- Instructions for the task: Each line from the one that includes "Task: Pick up" to the last line of the data below should be set down exactly; no other lines are wanted.
Segment Open
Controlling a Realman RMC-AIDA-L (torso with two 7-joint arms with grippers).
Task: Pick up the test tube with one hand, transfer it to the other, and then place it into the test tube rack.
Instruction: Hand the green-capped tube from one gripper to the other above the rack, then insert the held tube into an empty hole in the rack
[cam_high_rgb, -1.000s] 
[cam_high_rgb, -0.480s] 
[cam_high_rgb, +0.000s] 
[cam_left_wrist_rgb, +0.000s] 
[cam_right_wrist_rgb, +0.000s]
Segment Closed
- The answer:
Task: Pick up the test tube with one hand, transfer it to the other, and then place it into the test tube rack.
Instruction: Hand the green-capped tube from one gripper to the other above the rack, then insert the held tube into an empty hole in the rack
[cam_high_rgb, -1.000s] 
[cam_high_rgb, -0.480s] 
[cam_high_rgb, +0.000s] 
[cam_left_wrist_rgb, +0.000s] 
[cam_right_wrist_rgb, +0.000s]

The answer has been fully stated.